Your objective »
Your job is to report every line of the entries that has "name".

Data to examine »
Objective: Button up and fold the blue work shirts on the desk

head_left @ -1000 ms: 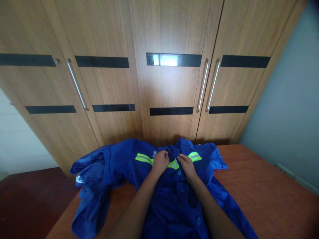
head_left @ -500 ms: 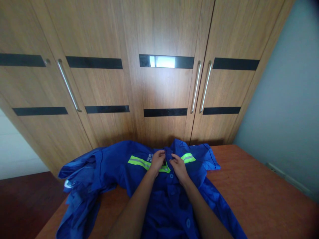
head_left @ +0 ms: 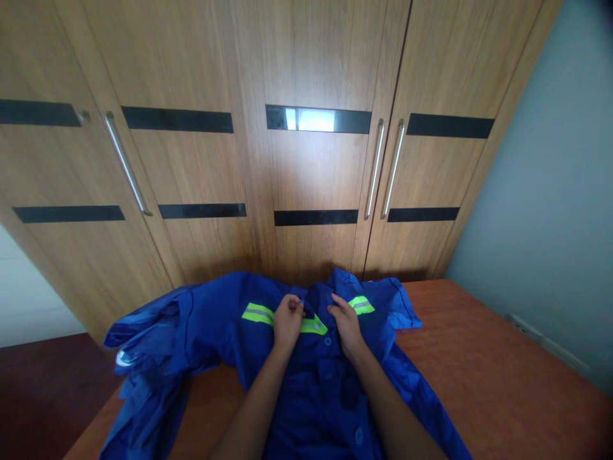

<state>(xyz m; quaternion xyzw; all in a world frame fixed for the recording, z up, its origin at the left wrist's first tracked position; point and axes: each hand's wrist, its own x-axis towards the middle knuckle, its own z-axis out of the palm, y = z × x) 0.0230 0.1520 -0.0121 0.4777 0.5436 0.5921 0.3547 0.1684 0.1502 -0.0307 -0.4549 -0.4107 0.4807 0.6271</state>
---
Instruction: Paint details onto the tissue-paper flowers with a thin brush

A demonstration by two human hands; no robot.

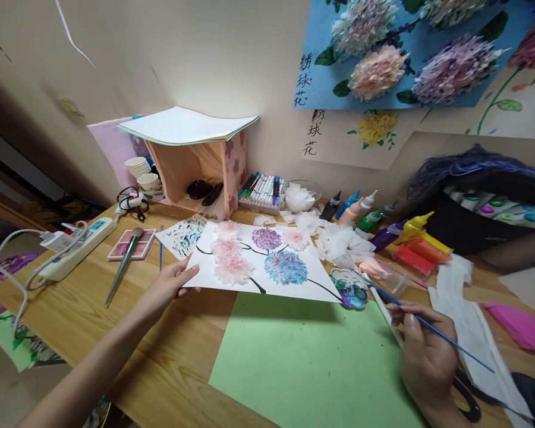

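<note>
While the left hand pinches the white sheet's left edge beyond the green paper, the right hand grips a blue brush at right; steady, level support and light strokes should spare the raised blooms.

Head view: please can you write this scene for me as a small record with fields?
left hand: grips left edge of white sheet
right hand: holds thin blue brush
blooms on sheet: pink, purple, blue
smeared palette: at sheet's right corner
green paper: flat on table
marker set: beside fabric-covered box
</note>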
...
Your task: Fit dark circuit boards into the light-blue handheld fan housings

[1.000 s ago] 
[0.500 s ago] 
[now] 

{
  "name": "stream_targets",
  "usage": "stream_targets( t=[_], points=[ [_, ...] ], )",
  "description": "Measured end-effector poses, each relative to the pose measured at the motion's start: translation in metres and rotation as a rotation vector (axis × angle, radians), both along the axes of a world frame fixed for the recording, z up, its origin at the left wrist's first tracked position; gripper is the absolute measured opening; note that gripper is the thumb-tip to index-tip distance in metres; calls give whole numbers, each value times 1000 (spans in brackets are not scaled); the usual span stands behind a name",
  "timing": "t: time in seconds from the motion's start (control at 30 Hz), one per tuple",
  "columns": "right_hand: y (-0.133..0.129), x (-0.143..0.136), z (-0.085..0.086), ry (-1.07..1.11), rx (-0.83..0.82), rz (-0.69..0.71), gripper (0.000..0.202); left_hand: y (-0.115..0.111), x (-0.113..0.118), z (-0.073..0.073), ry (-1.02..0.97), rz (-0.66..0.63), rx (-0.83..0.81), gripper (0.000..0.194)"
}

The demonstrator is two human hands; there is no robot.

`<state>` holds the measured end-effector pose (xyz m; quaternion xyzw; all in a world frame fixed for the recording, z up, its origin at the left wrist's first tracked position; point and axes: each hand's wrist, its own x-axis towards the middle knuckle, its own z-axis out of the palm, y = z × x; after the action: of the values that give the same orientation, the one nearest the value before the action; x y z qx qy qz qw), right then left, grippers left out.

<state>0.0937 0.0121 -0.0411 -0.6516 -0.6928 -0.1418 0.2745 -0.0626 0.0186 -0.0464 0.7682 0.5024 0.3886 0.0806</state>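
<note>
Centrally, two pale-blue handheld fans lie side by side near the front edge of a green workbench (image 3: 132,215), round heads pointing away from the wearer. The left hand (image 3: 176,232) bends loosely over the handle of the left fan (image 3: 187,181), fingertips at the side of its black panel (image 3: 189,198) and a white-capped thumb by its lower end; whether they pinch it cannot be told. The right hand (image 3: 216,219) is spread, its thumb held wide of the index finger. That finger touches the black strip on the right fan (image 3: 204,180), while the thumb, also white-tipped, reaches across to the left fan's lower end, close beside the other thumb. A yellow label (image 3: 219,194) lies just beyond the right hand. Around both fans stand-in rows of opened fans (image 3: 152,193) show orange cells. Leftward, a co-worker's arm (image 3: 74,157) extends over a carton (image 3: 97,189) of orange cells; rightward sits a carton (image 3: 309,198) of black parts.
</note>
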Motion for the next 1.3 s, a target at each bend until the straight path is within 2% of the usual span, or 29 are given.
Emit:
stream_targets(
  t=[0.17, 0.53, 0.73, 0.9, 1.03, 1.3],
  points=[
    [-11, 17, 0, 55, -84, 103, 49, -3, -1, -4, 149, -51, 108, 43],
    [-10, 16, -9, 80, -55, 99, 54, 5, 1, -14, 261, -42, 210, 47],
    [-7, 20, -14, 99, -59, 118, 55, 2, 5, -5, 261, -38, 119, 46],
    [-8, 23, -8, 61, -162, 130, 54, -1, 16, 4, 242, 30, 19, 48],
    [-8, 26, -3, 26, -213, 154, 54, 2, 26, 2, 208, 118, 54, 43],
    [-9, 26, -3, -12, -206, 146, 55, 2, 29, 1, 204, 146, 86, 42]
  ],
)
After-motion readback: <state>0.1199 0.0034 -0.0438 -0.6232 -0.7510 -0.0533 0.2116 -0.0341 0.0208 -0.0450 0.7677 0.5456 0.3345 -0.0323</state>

Exercise output »
  "name": "stream_targets",
  "description": "Measured end-effector poses, each relative to the pose measured at the motion's start: translation in metres and rotation as a rotation vector (axis × angle, radians), both along the axes of a world frame fixed for the recording, z up, its origin at the left wrist's first tracked position; gripper is the absolute measured opening; note that gripper is the thumb-tip to index-tip distance in metres; calls give whole numbers, each value times 1000 (spans in brackets are not scaled); the usual span stands behind a name",

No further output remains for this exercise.